Report how many lines in the records carry the string "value", and give no further text.

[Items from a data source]
________________

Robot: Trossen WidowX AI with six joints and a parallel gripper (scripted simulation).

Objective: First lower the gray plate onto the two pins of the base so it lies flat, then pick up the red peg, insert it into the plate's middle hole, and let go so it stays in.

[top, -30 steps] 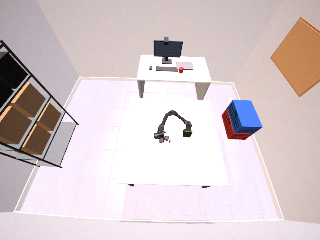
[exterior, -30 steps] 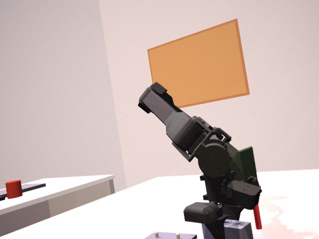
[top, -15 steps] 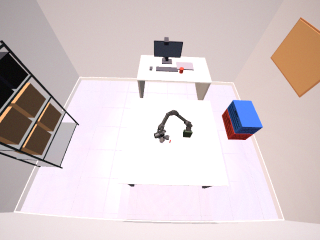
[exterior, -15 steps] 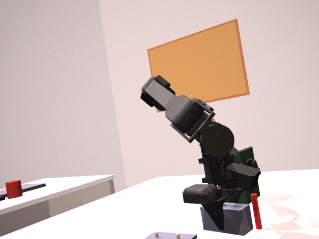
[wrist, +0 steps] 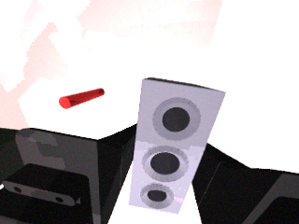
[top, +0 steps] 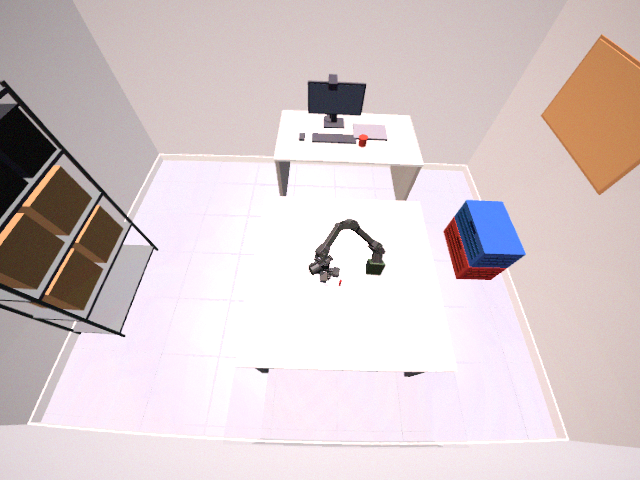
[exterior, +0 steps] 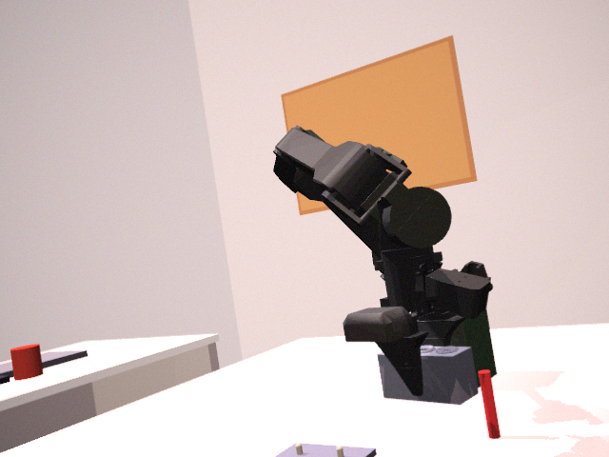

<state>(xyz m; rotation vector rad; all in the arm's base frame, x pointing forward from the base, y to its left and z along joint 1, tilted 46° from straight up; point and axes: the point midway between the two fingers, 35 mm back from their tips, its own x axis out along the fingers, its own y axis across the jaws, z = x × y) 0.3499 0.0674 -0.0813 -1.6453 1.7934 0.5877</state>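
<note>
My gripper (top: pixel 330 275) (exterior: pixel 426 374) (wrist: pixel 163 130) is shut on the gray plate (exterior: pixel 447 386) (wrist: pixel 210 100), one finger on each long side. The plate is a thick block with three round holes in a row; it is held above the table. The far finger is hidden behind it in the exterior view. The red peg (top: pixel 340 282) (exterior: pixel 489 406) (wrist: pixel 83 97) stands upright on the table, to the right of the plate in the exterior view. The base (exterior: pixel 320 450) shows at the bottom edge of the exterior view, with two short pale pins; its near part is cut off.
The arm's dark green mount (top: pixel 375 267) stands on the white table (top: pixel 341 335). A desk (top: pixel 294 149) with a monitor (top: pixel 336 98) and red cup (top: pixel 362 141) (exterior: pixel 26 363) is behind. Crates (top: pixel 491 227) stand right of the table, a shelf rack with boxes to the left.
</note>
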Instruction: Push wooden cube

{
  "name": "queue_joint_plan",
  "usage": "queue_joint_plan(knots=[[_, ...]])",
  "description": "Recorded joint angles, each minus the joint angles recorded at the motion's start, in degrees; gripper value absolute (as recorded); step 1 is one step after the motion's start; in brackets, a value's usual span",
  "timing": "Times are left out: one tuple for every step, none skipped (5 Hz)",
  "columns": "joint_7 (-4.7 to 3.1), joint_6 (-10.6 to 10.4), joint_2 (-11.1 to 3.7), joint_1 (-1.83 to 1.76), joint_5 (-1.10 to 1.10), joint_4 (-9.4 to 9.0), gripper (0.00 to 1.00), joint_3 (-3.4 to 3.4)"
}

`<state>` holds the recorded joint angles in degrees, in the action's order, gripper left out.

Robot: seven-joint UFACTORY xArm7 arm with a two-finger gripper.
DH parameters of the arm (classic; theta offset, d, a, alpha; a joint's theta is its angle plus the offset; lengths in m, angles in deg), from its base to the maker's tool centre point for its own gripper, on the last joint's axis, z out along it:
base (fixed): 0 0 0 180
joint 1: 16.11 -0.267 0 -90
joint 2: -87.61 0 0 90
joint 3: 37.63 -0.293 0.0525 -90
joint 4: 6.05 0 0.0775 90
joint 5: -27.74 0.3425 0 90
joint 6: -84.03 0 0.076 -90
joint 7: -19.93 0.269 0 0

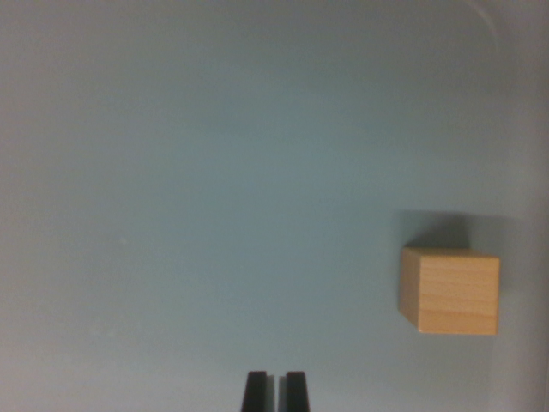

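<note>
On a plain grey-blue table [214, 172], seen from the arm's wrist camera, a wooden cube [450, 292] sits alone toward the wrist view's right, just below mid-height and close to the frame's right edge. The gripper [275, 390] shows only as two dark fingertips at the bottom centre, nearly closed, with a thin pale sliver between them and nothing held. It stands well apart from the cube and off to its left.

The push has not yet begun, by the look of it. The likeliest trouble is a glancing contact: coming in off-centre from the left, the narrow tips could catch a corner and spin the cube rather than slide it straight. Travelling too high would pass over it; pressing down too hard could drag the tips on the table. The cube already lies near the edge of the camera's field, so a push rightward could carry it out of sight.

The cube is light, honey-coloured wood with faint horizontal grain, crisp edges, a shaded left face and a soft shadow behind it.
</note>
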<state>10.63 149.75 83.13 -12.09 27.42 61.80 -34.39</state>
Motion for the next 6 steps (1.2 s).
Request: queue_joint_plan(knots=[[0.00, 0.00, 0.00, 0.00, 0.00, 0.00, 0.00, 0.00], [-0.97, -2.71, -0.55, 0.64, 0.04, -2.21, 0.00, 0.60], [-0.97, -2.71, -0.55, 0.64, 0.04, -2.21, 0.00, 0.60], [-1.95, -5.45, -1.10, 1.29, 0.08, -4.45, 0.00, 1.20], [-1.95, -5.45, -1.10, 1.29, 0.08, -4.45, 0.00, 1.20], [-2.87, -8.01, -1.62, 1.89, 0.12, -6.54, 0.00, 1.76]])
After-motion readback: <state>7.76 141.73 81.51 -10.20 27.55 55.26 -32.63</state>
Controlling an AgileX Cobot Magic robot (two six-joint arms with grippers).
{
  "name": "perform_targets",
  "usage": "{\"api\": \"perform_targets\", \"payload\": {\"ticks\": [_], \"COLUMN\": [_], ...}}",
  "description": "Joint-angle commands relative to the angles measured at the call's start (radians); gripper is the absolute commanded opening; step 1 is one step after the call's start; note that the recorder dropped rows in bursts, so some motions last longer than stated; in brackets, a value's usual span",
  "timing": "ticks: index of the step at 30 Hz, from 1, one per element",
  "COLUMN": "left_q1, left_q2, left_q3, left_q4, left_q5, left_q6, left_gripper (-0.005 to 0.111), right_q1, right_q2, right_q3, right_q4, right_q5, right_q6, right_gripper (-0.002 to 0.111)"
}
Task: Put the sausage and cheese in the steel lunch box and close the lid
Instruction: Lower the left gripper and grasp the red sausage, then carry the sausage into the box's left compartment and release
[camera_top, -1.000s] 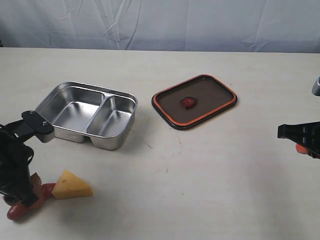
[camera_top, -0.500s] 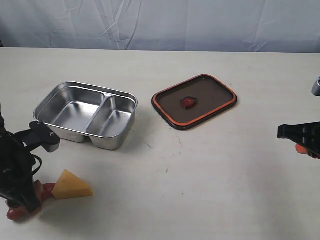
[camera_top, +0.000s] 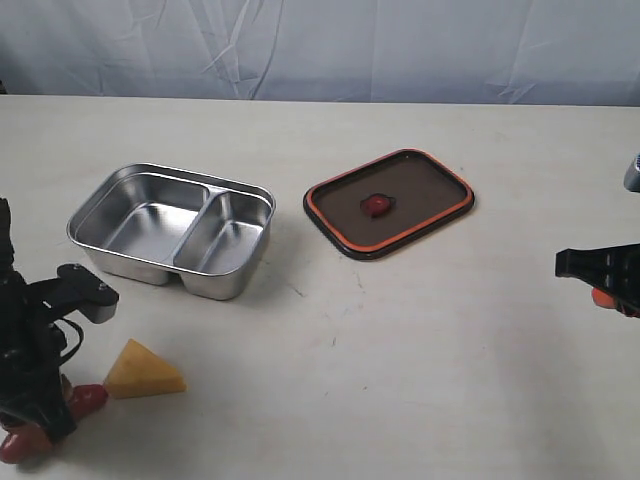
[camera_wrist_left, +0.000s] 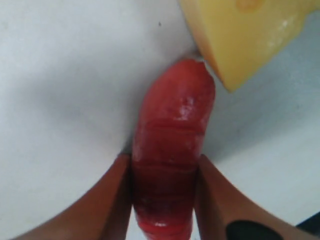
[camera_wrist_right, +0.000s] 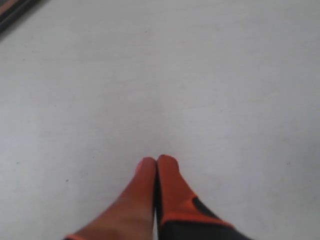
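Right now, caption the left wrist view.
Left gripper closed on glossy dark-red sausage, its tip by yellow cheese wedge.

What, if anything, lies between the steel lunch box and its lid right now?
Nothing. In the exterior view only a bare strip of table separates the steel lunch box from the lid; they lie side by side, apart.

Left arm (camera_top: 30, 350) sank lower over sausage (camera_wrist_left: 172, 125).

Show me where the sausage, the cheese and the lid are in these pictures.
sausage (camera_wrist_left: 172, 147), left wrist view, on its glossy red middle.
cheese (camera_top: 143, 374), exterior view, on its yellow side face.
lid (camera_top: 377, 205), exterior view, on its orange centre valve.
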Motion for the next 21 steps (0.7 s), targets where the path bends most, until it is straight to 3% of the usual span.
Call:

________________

[ANSWER FOR THE TASK]
2